Halmada hit the ignition on his shuttle's belly thrusters, lifting it off the deck of the underground hanger and sending it floating effortlessly up the wide tunnel shaft, even before the heavy blast doors overhead had finished rumbling open. It was the kind of manoeuvre he had performed countless thousands of times in his life: first as a freelance commercial shuttle pilot working the asteroid mining operations in some of the outer systems, and later, after he was mandatorily drafted in response to the war effort's acute need for experienced aircrew, doing it here on Nu Earth as a pilot for the Souther military.

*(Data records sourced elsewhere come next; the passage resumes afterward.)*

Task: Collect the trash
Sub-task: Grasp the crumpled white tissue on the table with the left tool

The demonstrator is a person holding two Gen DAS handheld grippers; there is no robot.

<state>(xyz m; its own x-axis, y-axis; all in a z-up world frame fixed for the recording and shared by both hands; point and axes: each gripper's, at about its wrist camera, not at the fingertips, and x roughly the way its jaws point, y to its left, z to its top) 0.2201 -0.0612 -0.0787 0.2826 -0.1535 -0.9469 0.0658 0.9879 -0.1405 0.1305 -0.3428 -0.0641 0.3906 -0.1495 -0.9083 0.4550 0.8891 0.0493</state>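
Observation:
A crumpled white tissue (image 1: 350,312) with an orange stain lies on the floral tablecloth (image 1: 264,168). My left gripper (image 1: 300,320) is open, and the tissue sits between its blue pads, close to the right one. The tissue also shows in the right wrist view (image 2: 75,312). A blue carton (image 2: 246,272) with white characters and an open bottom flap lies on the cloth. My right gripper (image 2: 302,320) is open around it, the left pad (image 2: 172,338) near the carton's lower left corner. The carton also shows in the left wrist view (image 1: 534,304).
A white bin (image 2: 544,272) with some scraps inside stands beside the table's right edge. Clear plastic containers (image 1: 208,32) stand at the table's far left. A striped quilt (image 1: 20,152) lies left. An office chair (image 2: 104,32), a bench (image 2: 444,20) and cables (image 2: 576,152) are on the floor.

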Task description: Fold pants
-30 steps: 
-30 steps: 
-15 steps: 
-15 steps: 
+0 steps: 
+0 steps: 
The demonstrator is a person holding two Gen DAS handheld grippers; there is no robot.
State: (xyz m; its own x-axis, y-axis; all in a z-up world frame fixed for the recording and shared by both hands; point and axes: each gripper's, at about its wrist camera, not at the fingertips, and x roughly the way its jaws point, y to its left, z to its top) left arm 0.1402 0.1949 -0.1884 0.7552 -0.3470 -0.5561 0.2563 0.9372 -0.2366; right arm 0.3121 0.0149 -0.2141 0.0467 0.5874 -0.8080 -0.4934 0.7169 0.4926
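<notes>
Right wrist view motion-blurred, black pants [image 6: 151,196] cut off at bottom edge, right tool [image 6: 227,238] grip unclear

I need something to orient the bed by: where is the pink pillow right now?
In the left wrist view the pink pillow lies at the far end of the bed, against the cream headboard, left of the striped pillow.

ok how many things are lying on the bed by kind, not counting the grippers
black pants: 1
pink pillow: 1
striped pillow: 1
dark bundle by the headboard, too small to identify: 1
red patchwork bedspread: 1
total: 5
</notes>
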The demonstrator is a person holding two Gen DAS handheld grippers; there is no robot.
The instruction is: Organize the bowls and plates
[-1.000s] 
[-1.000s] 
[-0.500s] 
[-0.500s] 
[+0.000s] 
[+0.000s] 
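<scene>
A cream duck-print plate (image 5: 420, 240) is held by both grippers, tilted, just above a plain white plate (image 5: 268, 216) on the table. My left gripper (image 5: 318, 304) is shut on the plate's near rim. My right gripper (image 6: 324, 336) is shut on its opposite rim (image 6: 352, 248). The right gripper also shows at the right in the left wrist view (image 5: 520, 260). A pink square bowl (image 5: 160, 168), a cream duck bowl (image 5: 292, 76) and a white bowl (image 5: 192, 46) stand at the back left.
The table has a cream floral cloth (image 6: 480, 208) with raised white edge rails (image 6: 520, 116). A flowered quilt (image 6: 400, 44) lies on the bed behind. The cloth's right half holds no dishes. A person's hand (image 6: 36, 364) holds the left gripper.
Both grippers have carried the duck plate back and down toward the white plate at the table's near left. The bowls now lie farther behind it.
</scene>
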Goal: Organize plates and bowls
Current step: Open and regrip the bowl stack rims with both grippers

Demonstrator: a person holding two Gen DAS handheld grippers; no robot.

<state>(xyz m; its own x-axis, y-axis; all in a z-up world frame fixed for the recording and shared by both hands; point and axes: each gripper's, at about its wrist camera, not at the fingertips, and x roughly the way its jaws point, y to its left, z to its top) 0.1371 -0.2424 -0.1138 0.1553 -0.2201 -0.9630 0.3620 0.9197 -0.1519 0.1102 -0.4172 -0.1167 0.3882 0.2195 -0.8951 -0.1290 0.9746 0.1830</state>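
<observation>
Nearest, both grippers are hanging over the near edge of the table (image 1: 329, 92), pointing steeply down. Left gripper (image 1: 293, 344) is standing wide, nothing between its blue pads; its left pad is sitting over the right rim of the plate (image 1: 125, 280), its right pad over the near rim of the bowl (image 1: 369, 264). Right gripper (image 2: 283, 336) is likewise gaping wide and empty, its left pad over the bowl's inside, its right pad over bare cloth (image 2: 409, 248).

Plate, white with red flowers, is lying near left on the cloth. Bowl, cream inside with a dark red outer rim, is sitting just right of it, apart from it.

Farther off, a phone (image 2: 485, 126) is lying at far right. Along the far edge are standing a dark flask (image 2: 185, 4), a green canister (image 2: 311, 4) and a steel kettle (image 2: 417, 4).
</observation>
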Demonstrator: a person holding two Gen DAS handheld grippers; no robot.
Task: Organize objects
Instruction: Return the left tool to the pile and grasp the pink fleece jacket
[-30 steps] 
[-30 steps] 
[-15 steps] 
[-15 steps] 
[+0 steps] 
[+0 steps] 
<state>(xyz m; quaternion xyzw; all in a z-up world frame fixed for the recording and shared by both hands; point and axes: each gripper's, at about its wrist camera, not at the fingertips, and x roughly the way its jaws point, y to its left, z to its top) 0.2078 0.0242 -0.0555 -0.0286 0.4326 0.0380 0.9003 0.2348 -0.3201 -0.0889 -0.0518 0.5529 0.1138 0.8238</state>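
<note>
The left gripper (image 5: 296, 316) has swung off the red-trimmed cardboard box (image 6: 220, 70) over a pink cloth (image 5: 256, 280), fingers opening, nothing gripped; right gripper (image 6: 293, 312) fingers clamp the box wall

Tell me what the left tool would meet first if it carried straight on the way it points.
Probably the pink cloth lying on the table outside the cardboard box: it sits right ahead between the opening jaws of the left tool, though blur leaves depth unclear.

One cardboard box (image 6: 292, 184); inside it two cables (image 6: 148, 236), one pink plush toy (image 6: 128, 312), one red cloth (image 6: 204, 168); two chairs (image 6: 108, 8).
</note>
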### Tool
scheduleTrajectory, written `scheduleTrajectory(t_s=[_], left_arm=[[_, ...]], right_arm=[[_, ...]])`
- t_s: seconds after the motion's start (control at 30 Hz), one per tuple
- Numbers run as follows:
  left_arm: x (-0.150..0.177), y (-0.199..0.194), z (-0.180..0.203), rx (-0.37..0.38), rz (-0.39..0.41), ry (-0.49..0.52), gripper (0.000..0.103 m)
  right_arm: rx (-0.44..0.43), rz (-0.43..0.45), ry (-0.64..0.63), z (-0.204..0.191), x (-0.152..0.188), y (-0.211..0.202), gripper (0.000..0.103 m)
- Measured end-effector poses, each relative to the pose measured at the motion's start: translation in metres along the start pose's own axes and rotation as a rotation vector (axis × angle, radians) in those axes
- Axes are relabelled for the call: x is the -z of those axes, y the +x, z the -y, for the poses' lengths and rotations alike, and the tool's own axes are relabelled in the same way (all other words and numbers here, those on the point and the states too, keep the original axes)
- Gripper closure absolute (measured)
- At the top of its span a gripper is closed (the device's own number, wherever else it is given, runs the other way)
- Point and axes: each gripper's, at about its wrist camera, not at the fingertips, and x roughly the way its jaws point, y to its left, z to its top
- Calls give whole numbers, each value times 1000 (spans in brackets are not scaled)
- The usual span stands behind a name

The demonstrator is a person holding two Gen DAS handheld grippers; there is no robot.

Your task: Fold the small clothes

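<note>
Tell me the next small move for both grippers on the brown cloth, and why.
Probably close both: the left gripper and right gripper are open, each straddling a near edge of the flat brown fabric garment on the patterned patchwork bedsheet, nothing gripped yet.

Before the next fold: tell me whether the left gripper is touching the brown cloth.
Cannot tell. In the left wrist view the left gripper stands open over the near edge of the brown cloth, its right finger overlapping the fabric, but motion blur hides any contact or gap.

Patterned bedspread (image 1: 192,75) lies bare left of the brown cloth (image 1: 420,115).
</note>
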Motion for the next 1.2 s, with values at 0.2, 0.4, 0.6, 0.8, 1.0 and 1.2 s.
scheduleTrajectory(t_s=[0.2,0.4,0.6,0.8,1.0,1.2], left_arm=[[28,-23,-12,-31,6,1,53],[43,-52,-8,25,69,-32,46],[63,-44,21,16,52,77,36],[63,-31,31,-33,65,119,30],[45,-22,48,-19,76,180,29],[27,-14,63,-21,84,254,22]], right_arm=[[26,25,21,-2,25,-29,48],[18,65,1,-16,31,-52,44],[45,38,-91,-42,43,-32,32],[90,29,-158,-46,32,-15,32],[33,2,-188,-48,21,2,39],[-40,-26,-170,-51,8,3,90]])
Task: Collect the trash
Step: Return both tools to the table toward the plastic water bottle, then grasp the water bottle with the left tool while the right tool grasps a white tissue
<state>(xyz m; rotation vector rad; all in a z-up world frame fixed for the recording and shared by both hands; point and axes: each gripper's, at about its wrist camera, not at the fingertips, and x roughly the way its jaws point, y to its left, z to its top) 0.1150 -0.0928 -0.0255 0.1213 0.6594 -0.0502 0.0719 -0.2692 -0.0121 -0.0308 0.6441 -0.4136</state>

He had two sons and a son-in-law in the service with him. Juan, his eldest, had followed in his father's footsteps and was now serving on the spacer crew of the big interstellar armed transports, thank God as he was generally well out of danger. His son-in-law was an artillery officer right here on Nu Earth, but it was the youngest boy, Philippe, whom Halmada worried about the most. He was an infantryman fighting on one of the war worlds in the Karthage system, eighty light years from Nu Earth. Juan had been told by a spacer colleague who had just come back from that sector that the fighting was heavy there, and none of them had heard from Philippe in over three months. Every time Halmada took off in a shuttle like this, with the cargo compartment behind him full of the broken and bleeding bodies of soldiers seriously injured in battle and being evacuated up to an orbital med-base, he thought of his younger son. He and wondered if somewhere on that other war front, he might be lying there wounded, maybe even dying, on the deck of a shuttle just like this one.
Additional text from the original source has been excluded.